Requirement: Print the records exactly. Every mark must remain.

*** Block opens ***

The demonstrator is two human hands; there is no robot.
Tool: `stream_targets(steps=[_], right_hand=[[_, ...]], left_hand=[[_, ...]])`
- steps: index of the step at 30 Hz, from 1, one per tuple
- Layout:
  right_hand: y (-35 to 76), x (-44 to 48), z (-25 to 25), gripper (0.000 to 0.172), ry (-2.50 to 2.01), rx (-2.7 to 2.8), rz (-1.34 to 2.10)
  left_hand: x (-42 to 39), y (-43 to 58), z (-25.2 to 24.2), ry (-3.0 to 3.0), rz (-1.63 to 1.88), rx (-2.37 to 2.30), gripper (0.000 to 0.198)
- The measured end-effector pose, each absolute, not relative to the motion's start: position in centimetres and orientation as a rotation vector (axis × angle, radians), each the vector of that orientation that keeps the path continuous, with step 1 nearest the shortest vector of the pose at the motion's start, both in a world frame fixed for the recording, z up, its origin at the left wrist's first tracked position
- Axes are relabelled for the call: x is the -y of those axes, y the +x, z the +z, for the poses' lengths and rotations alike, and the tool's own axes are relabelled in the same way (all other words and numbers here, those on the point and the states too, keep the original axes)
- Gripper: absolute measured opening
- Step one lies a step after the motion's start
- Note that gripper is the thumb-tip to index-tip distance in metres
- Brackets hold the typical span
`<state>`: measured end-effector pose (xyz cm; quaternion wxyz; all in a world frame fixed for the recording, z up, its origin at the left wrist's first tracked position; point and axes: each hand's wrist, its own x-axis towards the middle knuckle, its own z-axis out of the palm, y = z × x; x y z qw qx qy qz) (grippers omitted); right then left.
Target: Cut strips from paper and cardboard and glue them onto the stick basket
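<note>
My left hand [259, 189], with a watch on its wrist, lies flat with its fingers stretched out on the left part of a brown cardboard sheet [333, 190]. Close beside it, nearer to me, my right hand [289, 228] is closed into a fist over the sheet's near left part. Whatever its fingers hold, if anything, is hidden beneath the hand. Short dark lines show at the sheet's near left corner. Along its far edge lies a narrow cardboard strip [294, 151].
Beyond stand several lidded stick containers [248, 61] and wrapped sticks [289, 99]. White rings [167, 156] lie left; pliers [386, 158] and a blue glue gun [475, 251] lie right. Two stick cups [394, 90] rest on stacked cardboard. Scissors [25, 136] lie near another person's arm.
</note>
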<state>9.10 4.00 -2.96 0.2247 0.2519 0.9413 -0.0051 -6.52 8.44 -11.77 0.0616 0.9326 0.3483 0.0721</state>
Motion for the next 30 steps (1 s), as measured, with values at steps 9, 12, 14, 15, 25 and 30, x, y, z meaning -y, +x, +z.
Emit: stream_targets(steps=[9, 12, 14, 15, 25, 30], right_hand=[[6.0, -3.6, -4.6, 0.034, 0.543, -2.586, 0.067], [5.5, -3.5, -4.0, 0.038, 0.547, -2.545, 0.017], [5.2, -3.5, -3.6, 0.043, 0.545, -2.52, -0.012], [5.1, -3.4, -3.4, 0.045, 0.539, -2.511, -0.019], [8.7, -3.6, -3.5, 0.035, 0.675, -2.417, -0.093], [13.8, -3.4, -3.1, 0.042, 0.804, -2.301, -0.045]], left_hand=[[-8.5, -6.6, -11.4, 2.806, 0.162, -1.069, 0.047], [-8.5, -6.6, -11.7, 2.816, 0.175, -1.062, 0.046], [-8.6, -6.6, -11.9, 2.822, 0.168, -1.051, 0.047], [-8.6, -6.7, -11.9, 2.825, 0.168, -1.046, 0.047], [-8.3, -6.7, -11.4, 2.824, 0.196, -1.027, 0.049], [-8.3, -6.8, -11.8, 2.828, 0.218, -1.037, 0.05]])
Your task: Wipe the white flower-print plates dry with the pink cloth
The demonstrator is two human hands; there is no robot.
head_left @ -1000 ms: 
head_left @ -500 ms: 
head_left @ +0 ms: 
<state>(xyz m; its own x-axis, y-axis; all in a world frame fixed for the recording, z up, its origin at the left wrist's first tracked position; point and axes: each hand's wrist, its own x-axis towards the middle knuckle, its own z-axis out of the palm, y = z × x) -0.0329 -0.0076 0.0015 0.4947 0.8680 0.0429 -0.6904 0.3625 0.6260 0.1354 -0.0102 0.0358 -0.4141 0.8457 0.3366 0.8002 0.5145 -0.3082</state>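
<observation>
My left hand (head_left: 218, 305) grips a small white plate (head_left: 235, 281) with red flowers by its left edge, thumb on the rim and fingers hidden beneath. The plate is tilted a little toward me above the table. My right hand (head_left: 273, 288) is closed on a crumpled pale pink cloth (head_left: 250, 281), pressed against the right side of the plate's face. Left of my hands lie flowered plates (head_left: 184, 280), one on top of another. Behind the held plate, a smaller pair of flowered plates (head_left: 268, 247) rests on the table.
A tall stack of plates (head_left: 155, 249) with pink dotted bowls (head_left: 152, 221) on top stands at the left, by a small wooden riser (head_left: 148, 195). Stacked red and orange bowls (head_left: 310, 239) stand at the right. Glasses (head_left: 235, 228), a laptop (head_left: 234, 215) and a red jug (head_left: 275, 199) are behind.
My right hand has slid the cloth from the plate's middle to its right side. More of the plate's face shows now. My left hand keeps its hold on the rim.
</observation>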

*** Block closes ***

Answer for this exercise:
The demonstrator is two human hands; there is no robot.
Tool: `stream_targets(steps=[_], right_hand=[[_, ...]], left_hand=[[_, ...]])`
- steps: index of the step at 30 Hz, from 1, one per tuple
- Layout:
  right_hand: y (-35 to 76), x (-44 to 48), z (-25 to 25), gripper (0.000 to 0.172), ry (-2.50 to 2.01), rx (-2.7 to 2.8), rz (-1.34 to 2.10)
  left_hand: x (-42 to 39), y (-43 to 58), z (-25.2 to 24.2), ry (-3.0 to 3.0), rz (-1.63 to 1.88), rx (-2.37 to 2.30), gripper (0.000 to 0.198)
- The measured end-effector pose, each absolute, not relative to the motion's start: position in centimetres and orientation as a rotation vector (axis × angle, radians), each the vector of that orientation that keeps the path continuous, with step 1 nearest the shortest vector of the pose at the motion's start, both in a world frame fixed for the recording, z up, its origin at the left wrist's first tracked position
- Axes are relabelled for the call: x is the -y of those axes, y the +x, z the +z, for the poses' lengths and rotations alike, and the tool's own axes are relabelled in the same way (all other words and numbers here, those on the point and the states too, keep the original axes)
- Gripper: absolute measured opening
- Step one lies a step after the motion's start
- Note that gripper is the thumb-tip to index-tip distance in metres
- Brackets hold the typical span
`<state>`: measured end-effector pose (xyz cm; quaternion wxyz; all in a world frame fixed for the recording, z up, its origin at the left wrist's first tracked position; point and axes: each hand's wrist, its own x-axis towards the middle knuckle, its own z-axis out of the palm, y = z × x; x y z qw qx qy qz) (grippers omitted); right then left.
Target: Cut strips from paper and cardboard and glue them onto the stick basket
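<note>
My left hand [259, 189], with a watch on its wrist, lies flat with its fingers stretched out on the left part of a brown cardboard sheet [333, 190]. Close beside it, nearer to me, my right hand [289, 228] is closed into a fist over the sheet's near left part. Whatever its fingers hold, if anything, is hidden beneath the hand. Short dark lines show at the sheet's near left corner. Along its far edge lies a narrow cardboard strip [294, 151].
Beyond stand several lidded stick containers [248, 61] and wrapped sticks [289, 99]. White rings [167, 156] lie left; pliers [386, 158] and a blue glue gun [475, 251] lie right. Two stick cups [394, 90] rest on stacked cardboard. Scissors [25, 136] lie near another person's arm.
</note>
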<state>9.10 4.00 -2.96 0.2247 0.2519 0.9413 -0.0051 -6.52 8.44 -11.77 0.0616 0.9326 0.3483 0.0721</state>
Motion for the next 30 steps (1 s), as measured, with values at steps 9, 12, 14, 15, 25 and 30, x, y, z meaning -y, +x, +z.
Emit: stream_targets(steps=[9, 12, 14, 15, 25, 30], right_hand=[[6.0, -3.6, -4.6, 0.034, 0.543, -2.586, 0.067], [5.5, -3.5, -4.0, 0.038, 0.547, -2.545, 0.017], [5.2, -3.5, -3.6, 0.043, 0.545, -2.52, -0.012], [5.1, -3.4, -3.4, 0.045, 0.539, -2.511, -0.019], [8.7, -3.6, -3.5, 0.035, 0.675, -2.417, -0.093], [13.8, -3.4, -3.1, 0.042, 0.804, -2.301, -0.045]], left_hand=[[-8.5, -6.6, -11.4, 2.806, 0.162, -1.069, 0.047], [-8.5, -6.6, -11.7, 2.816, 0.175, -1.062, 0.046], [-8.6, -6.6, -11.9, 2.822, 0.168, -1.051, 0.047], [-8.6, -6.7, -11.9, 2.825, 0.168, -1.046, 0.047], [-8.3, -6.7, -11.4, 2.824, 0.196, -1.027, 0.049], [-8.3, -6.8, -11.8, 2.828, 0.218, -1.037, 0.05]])
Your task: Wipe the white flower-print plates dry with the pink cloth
The demonstrator is two human hands; there is no robot.
head_left @ -1000 ms: 
head_left @ -500 ms: 
head_left @ +0 ms: 
<state>(xyz m; its own x-axis, y-axis; all in a world frame fixed for the recording, z up, its origin at the left wrist's first tracked position; point and axes: each hand's wrist, its own x-axis towards the middle knuckle, its own z-axis out of the palm, y = z × x) -0.0329 -0.0076 0.0015 0.4947 0.8680 0.0429 -0.6904 0.3625 0.6260 0.1354 -0.0102 0.0358 -0.4141 0.8457 0.3366 0.8002 0.5145 -0.3082</state>
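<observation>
My left hand (head_left: 218, 305) grips a small white plate (head_left: 235, 281) with red flowers by its left edge, thumb on the rim and fingers hidden beneath. The plate is tilted a little toward me above the table. My right hand (head_left: 273, 288) is closed on a crumpled pale pink cloth (head_left: 250, 281), pressed against the right side of the plate's face. Left of my hands lie flowered plates (head_left: 184, 280), one on top of another. Behind the held plate, a smaller pair of flowered plates (head_left: 268, 247) rests on the table.
A tall stack of plates (head_left: 155, 249) with pink dotted bowls (head_left: 152, 221) on top stands at the left, by a small wooden riser (head_left: 148, 195). Stacked red and orange bowls (head_left: 310, 239) stand at the right. Glasses (head_left: 235, 228), a laptop (head_left: 234, 215) and a red jug (head_left: 275, 199) are behind.
My right hand has slid the cloth from the plate's middle to its right side. More of the plate's face shows now. My left hand keeps its hold on the rim.
</observation>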

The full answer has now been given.